* Task *
Every line below that holds the string "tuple" should be copied out.

Recorded data
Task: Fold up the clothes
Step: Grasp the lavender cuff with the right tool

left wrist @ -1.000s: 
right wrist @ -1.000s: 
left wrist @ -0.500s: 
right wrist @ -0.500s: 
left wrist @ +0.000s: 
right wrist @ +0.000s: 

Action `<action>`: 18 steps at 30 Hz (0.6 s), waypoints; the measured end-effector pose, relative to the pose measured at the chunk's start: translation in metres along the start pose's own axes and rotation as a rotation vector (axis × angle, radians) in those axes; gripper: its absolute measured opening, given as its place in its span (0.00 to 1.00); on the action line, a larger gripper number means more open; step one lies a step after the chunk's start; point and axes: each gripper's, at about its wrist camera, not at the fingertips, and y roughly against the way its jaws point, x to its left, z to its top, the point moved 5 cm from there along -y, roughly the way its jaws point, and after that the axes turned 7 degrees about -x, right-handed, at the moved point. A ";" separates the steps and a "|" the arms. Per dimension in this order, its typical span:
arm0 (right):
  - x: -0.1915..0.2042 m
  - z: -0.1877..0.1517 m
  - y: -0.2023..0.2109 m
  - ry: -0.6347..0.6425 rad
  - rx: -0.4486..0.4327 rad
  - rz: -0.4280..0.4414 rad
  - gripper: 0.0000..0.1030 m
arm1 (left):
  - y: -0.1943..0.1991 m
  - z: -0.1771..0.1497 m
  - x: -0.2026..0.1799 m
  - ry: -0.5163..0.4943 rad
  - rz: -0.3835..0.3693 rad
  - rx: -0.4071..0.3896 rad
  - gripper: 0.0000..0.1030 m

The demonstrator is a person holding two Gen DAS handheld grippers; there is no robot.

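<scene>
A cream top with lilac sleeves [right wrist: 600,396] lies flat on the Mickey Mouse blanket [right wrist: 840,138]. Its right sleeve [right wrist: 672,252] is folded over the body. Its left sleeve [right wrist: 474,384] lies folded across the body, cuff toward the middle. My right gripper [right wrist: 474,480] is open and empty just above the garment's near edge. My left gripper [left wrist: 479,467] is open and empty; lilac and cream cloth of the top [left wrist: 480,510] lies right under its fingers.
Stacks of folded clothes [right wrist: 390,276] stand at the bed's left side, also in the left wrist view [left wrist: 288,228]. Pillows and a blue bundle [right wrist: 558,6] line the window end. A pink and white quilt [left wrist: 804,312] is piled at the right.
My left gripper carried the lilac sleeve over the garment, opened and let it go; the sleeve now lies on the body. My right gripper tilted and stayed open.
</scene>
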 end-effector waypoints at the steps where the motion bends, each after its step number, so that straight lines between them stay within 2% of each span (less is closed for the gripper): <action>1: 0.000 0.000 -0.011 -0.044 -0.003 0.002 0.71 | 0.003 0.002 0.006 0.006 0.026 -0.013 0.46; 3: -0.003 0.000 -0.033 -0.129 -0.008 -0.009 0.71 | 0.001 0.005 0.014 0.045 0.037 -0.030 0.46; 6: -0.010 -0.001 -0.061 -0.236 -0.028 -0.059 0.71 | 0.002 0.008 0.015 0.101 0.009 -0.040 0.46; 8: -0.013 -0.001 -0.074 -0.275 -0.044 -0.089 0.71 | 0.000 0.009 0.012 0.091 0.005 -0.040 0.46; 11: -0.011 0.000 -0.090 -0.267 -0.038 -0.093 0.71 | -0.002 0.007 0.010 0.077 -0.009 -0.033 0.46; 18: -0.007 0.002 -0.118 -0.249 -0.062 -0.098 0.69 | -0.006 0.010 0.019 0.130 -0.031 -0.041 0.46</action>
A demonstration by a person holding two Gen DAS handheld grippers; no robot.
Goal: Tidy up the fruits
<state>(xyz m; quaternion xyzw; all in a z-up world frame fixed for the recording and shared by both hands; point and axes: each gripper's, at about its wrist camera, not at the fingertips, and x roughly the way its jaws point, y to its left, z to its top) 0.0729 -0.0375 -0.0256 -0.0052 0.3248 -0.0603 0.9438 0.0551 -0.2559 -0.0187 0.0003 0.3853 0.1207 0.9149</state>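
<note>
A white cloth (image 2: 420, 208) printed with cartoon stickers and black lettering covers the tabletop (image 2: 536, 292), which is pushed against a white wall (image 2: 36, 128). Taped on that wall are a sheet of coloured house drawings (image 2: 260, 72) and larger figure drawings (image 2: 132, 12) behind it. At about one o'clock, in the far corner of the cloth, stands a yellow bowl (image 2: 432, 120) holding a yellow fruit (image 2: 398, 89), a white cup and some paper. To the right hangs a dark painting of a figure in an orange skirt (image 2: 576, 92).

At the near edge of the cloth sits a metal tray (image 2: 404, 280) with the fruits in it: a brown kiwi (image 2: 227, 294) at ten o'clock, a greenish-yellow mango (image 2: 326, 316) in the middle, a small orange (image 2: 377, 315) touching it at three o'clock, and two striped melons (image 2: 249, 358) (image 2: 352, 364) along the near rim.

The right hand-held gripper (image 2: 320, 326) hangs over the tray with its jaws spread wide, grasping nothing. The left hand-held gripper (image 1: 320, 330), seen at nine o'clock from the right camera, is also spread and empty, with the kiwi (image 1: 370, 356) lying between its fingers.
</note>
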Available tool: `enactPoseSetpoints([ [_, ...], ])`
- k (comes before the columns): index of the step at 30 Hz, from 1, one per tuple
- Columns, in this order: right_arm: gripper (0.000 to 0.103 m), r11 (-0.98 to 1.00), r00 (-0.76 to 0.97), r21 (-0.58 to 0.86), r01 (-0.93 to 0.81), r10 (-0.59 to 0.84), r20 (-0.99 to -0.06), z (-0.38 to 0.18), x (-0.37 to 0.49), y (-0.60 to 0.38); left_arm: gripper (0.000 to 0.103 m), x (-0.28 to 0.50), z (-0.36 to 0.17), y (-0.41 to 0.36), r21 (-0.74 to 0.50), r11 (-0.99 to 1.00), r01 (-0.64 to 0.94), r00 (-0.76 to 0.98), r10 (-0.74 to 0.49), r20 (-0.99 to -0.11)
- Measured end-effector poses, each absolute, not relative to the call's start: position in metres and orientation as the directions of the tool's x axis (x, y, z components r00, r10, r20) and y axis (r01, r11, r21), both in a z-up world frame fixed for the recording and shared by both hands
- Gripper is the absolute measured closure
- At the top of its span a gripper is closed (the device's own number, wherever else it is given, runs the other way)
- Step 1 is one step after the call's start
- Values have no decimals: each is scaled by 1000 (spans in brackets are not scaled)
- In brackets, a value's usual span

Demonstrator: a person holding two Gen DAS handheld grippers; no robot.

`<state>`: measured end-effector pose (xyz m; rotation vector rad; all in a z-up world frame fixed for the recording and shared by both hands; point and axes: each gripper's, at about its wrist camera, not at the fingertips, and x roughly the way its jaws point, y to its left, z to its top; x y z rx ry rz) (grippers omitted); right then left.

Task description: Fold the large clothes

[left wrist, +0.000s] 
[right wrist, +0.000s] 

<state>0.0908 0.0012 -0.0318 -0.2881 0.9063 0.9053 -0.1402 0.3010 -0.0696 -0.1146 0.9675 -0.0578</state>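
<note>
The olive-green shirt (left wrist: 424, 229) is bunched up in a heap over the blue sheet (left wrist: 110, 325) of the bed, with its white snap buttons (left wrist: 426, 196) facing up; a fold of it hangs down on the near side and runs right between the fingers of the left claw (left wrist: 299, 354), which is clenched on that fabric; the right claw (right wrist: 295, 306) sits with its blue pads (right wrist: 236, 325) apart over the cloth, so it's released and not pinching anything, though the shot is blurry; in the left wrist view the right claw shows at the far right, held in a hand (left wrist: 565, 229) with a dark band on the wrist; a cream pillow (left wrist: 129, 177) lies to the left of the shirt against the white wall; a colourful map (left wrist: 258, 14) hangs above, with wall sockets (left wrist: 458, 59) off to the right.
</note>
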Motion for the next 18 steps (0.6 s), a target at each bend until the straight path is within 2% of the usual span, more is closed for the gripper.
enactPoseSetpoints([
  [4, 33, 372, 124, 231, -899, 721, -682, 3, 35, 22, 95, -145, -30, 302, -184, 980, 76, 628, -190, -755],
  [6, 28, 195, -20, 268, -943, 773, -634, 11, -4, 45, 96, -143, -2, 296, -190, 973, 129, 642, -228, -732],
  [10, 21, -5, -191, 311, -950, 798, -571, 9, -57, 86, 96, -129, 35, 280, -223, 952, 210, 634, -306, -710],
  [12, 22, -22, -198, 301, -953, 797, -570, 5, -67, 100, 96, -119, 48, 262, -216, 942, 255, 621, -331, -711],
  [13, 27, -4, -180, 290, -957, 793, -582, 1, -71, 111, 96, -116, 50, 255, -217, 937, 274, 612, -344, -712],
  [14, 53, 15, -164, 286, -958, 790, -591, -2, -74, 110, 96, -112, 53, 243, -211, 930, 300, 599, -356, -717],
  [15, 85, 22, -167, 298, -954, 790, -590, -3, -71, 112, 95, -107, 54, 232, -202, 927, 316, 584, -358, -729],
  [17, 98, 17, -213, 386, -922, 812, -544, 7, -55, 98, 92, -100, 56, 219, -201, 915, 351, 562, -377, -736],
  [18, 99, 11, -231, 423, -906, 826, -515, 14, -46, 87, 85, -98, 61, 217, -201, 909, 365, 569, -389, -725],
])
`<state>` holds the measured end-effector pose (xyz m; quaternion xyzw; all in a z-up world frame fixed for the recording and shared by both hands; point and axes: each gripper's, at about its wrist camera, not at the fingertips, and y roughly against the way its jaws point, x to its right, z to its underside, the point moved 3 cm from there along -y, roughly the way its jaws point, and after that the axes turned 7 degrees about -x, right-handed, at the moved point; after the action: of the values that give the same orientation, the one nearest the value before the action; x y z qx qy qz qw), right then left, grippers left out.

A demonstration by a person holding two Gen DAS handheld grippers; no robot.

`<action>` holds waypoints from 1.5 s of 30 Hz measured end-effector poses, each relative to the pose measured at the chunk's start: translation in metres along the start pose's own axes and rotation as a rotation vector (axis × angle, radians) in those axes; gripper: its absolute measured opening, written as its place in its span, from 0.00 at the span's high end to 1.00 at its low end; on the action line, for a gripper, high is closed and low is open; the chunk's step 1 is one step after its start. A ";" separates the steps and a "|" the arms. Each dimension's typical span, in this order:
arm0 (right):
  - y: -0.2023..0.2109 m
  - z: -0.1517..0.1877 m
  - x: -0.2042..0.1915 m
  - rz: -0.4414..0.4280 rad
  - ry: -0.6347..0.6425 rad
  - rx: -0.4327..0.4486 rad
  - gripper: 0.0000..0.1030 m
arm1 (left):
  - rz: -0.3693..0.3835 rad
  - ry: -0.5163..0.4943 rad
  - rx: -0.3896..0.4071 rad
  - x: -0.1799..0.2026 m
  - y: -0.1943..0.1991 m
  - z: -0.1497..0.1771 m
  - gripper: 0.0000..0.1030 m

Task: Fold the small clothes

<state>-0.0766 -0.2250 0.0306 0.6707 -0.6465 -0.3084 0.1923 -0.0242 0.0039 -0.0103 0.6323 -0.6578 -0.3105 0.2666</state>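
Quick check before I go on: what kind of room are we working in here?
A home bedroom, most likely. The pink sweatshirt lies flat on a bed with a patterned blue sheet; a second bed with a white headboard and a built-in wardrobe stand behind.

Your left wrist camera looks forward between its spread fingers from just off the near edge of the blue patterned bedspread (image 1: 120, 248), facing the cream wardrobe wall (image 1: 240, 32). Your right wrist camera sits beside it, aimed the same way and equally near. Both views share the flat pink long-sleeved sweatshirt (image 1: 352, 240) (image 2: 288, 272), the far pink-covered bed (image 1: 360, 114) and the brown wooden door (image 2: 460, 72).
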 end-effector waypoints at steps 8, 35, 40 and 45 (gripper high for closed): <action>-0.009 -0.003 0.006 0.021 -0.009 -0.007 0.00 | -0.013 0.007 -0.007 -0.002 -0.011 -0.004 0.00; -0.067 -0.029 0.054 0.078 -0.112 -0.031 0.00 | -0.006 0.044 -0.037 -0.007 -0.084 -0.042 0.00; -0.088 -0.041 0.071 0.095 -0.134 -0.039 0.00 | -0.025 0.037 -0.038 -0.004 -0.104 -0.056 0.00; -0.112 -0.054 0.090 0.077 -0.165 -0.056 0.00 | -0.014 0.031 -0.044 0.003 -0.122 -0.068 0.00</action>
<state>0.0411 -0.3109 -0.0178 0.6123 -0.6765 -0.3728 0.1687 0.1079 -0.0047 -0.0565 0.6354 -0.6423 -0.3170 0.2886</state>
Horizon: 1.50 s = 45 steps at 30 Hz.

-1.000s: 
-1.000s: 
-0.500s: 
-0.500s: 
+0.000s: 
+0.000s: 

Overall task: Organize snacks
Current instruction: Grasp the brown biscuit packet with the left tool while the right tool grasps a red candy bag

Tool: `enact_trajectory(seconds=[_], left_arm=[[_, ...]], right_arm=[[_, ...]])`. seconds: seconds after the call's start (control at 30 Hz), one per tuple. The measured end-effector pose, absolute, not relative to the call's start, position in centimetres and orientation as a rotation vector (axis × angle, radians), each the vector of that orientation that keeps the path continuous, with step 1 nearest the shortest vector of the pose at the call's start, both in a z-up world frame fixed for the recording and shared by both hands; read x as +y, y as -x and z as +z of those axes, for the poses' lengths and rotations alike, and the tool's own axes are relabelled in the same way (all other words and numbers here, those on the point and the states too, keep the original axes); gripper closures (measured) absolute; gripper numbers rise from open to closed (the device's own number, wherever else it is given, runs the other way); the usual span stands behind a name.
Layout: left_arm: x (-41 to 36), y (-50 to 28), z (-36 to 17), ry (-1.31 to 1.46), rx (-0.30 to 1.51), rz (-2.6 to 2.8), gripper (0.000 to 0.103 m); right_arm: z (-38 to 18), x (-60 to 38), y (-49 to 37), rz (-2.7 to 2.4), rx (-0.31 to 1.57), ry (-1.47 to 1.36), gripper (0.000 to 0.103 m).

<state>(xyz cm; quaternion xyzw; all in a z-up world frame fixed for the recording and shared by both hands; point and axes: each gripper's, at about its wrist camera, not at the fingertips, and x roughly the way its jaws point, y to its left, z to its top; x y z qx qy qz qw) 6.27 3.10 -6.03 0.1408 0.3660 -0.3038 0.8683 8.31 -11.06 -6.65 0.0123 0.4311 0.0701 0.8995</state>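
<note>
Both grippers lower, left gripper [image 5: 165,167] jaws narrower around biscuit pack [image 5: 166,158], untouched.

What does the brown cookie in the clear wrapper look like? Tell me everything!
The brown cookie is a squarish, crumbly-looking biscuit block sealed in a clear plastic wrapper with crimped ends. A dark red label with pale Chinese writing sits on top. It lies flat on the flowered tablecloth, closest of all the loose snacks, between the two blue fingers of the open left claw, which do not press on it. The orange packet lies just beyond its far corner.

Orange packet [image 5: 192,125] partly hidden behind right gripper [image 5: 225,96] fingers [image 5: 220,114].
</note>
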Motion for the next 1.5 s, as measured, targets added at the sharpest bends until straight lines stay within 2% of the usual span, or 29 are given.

* Task output *
- k (comes before the columns): index of the step at 30 Hz, from 1, one per tuple
Tool: `enact_trajectory(seconds=[_], left_arm=[[_, ...]], right_arm=[[_, ...]])`. seconds: seconds after the call's start (control at 30 Hz), one per tuple. The measured end-effector pose, absolute, not relative to the call's start, position in centimetres and orientation as a rotation vector (axis × angle, radians), each the vector of that orientation that keeps the path continuous, with step 1 nearest the shortest vector of the pose at the call's start, both in a z-up world frame fixed for the recording and shared by both hands; read x as +y, y as -x and z as +z of those axes, for the poses' lengths and rotations alike, and the tool's own axes are relabelled in the same way (all other words and numbers here, those on the point and the states too, keep the original axes); gripper closures (measured) absolute; gripper numbers rise from open to closed (the device's own number, wherever else it is given, runs the other way); the usual span stands behind a name.

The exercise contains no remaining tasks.